Task item >> All that should be output is the block of lines below from the line with "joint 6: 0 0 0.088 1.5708" to the line with "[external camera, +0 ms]", both included, exactly as written.

Provided material >>
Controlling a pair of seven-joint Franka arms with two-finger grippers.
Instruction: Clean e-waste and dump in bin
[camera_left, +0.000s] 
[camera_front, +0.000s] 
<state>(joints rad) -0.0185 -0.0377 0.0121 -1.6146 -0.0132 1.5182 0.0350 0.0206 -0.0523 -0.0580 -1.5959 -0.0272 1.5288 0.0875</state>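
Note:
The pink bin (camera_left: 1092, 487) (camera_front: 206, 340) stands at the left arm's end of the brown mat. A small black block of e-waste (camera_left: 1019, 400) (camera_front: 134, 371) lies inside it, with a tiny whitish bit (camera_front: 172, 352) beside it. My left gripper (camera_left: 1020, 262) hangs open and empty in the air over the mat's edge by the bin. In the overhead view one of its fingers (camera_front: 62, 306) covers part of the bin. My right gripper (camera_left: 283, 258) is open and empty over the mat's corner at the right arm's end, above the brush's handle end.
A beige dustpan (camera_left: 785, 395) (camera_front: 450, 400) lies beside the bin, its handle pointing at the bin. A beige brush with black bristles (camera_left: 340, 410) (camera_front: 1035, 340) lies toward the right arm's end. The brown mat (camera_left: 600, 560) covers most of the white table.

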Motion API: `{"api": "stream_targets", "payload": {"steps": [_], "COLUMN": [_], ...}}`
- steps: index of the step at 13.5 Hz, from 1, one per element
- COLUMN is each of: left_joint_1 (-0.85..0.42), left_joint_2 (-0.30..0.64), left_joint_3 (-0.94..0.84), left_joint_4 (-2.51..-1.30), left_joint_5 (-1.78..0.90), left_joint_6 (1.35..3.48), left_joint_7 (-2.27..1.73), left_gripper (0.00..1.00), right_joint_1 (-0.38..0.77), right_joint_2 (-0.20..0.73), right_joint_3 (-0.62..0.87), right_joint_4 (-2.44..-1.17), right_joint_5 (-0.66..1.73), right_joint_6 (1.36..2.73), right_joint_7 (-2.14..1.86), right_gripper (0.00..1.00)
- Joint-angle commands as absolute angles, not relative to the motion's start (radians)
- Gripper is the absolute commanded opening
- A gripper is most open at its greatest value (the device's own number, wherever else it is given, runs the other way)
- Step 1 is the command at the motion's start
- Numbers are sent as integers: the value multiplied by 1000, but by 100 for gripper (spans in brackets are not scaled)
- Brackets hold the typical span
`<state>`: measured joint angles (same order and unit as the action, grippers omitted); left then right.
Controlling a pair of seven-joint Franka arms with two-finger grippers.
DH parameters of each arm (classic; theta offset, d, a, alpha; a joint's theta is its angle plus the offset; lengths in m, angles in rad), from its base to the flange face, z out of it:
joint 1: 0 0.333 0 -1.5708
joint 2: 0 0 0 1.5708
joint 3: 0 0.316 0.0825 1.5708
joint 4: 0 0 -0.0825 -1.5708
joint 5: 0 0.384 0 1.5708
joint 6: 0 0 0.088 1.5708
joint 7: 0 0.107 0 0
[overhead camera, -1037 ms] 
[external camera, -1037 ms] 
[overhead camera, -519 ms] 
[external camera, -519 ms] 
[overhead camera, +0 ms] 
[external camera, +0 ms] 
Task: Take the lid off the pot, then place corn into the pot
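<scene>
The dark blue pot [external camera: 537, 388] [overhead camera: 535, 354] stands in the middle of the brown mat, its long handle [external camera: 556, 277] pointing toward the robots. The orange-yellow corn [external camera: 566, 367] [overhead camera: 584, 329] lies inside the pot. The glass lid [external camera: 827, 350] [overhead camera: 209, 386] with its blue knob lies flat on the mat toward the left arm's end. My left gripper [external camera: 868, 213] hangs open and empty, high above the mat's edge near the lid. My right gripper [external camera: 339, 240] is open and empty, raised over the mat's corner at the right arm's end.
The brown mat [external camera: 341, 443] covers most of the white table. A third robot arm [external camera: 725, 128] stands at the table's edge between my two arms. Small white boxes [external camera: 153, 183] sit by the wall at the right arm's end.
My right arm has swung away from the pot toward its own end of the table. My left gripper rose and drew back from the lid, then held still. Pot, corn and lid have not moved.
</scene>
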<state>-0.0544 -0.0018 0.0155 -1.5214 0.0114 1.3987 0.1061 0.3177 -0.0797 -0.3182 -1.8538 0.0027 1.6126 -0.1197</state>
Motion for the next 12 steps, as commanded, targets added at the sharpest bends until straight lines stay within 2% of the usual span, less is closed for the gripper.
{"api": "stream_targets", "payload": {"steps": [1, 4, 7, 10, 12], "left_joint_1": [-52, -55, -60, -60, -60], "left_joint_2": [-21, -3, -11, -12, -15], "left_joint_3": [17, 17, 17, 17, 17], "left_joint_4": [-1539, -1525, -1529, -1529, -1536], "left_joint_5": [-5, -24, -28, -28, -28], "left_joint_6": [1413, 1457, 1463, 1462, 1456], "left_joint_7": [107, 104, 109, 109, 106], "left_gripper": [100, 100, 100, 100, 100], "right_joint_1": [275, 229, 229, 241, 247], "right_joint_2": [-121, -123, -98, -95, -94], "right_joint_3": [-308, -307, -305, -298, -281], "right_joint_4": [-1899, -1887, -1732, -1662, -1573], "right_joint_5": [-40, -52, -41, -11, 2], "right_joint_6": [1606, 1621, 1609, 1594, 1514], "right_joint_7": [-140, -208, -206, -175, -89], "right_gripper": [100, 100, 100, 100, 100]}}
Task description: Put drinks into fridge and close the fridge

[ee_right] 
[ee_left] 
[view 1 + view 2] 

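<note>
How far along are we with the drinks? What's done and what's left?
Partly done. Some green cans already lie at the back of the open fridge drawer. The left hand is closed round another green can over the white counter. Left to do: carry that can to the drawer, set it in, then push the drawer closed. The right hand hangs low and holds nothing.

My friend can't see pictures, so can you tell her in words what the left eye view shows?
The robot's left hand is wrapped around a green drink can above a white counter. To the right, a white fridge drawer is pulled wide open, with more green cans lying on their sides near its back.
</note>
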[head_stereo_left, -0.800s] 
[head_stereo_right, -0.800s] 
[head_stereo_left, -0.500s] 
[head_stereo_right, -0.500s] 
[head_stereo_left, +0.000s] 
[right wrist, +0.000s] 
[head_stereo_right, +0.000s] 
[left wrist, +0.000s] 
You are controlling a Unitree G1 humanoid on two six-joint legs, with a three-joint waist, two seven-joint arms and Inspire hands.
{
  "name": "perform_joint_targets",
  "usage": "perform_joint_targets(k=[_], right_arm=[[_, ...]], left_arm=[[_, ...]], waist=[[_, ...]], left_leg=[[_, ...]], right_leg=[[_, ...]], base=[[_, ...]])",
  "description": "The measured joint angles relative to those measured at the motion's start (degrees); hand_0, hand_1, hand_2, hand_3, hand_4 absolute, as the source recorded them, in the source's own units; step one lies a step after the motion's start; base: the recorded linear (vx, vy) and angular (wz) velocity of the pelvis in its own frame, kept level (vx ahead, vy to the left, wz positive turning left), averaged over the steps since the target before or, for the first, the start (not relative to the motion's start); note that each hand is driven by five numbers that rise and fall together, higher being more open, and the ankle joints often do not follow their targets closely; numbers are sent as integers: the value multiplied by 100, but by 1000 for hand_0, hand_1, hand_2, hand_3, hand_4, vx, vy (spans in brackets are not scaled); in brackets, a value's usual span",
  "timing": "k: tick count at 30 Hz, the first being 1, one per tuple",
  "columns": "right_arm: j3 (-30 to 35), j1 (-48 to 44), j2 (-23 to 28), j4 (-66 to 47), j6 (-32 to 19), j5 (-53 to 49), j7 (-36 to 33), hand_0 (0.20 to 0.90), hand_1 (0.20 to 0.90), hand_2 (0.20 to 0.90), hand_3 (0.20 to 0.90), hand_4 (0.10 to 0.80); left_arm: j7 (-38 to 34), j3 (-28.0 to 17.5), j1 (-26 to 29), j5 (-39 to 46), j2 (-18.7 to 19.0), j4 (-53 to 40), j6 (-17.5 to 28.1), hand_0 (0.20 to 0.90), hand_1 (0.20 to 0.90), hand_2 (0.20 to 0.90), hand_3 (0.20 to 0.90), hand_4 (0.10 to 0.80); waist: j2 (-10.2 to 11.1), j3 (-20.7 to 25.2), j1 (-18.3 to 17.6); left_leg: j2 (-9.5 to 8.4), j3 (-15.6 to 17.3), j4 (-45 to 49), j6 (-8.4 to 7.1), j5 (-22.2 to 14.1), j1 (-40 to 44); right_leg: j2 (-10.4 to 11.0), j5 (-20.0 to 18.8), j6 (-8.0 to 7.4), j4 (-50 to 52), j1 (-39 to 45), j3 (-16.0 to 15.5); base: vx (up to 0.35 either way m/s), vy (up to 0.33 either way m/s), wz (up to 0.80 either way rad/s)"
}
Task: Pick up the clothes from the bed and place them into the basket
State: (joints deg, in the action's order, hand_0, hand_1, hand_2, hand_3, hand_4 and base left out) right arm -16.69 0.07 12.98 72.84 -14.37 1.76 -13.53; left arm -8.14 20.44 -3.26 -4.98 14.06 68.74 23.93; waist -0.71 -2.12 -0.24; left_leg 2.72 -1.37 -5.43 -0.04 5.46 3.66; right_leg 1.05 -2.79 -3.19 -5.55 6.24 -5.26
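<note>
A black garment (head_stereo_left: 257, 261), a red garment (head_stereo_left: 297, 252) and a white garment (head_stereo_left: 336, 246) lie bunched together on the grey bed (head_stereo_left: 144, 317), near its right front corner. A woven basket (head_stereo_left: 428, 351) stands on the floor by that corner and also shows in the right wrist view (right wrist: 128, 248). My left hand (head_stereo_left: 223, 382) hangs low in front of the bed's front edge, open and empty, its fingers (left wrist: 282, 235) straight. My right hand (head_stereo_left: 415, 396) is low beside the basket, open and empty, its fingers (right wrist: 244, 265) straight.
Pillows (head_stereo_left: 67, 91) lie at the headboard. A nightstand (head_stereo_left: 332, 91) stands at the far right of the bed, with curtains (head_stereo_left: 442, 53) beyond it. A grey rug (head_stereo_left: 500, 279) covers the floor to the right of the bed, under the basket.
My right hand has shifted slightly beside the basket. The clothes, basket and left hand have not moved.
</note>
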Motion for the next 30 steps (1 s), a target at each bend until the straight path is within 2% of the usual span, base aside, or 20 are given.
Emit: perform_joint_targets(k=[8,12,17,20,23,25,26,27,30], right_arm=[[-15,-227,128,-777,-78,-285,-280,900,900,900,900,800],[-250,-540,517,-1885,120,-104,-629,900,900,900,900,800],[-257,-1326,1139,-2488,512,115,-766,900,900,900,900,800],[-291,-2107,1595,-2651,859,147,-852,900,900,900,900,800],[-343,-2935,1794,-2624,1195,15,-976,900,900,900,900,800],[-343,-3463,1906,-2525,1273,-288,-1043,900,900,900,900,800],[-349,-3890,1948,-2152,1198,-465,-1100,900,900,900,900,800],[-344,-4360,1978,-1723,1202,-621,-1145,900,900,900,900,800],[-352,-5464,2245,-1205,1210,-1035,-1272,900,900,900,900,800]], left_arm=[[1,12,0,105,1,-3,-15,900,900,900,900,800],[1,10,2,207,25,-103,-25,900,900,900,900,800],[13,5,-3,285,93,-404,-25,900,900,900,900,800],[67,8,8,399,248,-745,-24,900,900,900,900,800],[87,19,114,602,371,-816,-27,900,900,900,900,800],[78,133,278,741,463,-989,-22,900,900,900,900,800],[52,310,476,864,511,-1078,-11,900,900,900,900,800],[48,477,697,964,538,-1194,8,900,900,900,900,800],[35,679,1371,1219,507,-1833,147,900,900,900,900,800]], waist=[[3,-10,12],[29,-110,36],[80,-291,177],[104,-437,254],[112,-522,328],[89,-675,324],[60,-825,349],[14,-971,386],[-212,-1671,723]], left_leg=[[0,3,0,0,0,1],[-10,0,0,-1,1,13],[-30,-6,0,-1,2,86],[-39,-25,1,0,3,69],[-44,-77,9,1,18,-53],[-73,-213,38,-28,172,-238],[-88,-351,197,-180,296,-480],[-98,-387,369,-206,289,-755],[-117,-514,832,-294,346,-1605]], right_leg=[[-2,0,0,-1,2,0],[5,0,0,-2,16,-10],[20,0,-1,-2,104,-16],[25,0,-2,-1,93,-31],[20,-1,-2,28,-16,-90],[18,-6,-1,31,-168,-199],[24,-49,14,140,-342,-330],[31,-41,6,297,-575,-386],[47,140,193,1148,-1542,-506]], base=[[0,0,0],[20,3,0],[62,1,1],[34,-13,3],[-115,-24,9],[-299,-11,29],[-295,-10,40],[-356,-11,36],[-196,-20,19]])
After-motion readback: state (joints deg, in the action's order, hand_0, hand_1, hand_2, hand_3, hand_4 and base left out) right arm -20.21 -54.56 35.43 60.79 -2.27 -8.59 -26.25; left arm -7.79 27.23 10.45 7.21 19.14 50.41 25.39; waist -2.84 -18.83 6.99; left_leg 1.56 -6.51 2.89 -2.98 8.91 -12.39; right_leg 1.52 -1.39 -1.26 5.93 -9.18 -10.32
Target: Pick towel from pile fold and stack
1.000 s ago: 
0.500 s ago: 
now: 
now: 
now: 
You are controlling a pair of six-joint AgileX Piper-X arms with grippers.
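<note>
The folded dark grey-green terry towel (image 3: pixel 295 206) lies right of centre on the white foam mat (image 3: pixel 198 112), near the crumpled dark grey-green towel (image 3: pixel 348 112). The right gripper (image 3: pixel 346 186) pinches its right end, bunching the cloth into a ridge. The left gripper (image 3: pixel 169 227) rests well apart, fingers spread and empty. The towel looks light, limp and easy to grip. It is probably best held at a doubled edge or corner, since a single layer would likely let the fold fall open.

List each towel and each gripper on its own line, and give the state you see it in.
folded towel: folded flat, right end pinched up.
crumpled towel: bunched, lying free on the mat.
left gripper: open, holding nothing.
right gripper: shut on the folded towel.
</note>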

Your solution >>
joint 6: 0 0 0.088 1.5708
joint 7: 0 0.107 0 0
[overhead camera, -1037 ms] 
[external camera, -1037 ms] 
[overhead camera, -519 ms] 
[external camera, -519 ms] 
[overhead camera, +0 ms] 
[external camera, +0 ms] 

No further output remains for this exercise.